EXERCISE PROMPT:
As the lines appear below, please set them down exactly, starting at the first and finishing with the one containing "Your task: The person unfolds".

(Recorded data)
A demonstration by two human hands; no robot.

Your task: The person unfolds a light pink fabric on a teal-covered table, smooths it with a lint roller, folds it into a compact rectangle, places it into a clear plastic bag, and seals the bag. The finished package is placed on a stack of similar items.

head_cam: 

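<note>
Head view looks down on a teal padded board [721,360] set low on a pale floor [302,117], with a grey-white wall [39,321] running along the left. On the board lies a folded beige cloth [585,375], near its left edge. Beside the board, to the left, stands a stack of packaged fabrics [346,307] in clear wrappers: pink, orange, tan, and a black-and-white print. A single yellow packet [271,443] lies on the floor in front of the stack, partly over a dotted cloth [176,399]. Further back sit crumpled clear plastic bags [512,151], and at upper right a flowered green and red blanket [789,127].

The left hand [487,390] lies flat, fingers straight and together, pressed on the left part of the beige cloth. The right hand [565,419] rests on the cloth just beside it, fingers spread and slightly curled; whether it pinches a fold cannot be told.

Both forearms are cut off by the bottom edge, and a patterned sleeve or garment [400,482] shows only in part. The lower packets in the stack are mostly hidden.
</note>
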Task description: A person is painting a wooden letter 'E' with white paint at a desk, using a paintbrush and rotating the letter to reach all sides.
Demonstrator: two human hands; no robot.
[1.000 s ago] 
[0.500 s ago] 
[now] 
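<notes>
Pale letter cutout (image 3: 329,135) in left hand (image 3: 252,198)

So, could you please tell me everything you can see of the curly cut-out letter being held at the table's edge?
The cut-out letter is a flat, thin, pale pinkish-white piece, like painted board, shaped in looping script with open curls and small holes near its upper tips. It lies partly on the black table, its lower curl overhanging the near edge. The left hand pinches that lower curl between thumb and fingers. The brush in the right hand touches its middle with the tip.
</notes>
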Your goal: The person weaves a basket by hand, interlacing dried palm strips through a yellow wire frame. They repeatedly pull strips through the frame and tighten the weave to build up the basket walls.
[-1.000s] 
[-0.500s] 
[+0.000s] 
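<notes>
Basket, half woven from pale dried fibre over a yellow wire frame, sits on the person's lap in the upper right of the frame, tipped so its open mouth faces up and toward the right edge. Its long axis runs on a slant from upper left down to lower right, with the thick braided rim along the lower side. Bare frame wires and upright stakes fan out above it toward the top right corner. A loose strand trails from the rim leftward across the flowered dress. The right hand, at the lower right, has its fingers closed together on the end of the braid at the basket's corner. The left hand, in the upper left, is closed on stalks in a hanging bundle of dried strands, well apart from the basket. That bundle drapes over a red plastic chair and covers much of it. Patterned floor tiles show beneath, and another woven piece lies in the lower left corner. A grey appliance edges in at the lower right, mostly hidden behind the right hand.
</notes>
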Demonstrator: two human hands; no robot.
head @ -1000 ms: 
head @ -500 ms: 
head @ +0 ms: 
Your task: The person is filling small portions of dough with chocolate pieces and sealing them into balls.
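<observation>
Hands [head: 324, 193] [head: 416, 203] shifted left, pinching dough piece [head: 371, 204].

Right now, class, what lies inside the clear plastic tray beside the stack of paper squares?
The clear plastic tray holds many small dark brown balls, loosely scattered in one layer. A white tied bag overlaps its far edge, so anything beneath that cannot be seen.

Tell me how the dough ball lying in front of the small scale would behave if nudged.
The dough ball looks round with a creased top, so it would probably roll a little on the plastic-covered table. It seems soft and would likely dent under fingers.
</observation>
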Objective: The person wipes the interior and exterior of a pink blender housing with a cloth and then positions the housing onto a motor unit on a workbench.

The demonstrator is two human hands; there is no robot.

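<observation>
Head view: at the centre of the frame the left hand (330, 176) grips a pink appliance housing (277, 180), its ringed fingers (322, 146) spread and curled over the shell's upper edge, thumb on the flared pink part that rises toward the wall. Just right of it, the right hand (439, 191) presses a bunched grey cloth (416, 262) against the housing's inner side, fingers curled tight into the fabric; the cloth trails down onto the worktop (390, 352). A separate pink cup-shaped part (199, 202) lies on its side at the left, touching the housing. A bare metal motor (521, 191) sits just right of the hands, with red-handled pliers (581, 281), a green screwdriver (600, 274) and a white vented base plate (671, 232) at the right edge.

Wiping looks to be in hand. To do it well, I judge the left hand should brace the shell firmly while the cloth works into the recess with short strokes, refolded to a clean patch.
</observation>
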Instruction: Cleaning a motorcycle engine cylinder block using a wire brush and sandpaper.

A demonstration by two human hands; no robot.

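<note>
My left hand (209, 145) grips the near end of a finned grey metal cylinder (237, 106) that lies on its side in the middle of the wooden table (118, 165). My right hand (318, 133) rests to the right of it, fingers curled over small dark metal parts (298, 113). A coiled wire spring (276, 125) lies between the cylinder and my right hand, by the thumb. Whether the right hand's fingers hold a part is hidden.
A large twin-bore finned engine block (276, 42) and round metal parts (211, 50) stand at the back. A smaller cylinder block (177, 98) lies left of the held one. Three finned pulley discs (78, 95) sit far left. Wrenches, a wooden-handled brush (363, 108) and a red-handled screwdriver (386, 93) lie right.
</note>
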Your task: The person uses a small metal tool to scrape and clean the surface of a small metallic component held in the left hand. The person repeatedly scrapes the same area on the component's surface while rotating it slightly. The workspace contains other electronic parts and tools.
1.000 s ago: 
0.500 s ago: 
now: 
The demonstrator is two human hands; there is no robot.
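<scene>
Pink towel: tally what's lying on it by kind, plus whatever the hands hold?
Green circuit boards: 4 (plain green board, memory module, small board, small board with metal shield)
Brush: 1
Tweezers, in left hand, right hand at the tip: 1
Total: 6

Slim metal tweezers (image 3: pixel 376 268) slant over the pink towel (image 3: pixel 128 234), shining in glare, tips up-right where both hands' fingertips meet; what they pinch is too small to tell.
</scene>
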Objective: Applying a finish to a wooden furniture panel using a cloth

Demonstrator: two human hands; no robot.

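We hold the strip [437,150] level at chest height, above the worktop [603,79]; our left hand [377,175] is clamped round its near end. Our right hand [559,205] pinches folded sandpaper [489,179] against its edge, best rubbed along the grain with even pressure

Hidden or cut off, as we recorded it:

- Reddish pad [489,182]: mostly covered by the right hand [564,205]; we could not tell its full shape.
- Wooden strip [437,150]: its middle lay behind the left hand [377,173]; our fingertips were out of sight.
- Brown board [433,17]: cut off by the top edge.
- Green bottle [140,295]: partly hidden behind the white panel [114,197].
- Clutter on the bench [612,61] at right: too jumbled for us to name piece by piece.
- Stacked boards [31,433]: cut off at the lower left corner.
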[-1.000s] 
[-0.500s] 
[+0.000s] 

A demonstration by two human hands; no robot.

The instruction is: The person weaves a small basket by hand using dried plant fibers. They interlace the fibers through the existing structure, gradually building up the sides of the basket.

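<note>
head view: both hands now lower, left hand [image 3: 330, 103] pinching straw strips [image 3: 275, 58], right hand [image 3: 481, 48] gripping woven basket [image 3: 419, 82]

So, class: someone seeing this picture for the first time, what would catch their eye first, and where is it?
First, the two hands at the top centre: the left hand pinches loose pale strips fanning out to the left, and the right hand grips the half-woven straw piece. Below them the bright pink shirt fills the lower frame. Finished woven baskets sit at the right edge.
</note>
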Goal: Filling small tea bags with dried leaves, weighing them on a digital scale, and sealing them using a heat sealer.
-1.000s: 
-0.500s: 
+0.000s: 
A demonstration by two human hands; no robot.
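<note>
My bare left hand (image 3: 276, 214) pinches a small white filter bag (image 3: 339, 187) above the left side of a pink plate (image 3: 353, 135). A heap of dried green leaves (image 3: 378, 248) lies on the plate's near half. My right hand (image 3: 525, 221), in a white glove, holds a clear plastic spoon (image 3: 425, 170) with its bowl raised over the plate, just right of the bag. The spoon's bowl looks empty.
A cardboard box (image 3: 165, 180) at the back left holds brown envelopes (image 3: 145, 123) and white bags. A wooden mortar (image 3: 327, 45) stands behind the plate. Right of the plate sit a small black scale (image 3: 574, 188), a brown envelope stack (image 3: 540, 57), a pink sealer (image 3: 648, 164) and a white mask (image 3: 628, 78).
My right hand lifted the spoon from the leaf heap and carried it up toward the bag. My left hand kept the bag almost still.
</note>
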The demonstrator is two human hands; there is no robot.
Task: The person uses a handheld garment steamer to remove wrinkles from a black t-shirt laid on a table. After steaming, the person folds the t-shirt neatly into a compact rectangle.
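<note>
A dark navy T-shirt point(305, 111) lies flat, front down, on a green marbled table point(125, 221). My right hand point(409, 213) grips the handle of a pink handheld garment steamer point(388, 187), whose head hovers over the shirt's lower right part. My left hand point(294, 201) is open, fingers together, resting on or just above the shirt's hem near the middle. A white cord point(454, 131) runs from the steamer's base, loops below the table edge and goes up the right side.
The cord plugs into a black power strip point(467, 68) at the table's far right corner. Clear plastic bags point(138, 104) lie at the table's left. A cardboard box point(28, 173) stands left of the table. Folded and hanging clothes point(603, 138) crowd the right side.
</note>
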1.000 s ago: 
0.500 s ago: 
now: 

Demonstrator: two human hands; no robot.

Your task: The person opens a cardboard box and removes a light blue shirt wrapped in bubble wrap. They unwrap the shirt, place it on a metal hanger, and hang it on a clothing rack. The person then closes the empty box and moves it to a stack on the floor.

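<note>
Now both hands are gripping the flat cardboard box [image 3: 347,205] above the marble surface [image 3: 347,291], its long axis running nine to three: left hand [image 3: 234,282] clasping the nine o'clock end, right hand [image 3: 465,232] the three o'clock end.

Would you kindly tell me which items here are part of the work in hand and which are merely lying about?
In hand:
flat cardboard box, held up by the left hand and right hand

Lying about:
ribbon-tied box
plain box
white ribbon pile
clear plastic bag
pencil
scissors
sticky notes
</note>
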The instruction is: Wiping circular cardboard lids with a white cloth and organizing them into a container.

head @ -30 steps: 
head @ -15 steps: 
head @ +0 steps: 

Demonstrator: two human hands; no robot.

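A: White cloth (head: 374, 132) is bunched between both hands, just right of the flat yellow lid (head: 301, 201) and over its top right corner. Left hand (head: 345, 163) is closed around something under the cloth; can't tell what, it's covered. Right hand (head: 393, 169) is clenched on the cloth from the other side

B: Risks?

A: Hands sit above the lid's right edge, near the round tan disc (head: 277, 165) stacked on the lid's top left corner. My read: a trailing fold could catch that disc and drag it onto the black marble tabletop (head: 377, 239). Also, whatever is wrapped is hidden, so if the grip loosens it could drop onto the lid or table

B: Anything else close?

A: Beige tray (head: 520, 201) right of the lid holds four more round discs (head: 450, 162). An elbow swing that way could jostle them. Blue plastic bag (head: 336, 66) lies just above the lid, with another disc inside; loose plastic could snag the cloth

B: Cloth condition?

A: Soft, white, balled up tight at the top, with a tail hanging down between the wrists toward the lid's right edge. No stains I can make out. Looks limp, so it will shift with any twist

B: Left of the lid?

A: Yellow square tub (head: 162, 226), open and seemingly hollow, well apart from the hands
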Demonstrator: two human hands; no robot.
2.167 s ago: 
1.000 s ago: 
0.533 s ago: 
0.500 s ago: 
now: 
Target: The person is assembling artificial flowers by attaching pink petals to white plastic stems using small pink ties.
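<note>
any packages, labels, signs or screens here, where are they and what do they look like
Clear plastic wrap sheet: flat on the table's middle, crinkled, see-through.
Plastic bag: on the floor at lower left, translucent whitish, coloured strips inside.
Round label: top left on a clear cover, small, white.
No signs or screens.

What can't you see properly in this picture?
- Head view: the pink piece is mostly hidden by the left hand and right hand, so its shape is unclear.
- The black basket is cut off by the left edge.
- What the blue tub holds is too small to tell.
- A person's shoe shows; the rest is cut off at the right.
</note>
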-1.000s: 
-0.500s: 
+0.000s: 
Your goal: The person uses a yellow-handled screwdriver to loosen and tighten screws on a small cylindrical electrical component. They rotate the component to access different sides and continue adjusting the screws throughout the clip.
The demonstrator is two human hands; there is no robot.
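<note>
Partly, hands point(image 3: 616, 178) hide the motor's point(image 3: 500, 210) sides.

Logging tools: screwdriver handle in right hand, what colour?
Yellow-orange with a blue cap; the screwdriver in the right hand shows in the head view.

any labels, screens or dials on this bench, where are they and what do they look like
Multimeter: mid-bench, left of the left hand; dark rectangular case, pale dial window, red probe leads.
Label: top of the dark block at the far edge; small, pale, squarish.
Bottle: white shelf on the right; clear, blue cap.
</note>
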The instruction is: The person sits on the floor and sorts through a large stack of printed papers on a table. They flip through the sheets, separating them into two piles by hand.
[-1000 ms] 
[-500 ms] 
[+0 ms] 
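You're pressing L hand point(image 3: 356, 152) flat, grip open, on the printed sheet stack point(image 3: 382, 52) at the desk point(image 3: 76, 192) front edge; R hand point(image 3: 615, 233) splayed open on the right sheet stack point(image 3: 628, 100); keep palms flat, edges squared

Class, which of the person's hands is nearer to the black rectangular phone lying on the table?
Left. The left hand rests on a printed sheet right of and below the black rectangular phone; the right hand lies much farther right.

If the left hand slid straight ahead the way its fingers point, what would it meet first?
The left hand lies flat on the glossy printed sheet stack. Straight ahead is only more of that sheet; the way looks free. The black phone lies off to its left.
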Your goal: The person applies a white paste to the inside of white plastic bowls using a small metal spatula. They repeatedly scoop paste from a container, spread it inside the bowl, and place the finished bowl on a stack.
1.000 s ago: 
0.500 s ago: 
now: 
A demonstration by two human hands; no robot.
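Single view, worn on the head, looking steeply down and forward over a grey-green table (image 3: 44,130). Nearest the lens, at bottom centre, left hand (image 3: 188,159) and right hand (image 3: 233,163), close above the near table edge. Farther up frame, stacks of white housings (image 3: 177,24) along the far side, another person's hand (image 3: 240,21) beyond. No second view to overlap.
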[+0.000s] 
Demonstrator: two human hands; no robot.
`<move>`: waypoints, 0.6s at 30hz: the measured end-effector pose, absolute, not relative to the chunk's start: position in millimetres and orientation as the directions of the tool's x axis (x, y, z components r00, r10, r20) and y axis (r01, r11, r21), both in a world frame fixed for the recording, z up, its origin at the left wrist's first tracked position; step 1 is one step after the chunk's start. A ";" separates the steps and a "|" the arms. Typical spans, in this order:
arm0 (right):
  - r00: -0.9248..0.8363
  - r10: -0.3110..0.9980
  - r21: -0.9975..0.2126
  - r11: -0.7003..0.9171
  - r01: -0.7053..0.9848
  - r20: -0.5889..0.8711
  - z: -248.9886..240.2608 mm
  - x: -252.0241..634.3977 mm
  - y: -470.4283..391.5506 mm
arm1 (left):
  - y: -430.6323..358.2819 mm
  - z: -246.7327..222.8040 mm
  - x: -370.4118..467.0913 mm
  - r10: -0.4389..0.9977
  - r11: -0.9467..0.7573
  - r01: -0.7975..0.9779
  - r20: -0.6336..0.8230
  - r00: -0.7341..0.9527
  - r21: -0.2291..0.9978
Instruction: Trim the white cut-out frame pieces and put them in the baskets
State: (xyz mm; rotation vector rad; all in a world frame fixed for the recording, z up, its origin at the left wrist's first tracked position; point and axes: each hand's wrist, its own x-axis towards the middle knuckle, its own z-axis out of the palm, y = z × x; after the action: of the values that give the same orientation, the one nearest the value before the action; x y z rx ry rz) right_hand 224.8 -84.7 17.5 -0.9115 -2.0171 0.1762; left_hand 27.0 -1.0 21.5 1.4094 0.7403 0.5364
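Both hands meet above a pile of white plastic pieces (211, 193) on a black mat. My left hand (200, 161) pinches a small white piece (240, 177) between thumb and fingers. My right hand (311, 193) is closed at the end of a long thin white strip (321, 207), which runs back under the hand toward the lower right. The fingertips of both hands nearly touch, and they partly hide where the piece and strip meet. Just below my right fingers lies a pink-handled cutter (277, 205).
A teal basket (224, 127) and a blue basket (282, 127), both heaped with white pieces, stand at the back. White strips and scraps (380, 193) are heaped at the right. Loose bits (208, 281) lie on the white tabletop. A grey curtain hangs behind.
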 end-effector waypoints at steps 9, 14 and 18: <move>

WRITTEN ANSWER:
A demonstration by two human hands; no robot.

Your task: The person unfolds a light pink fabric on a teal-covered table, smooths it with a lint roller, folds it into a compact rectangle, places it into a clear plastic bag, and seals the bag. The finished package is placed on a stack of similar items.

Nothing else goes in the answer.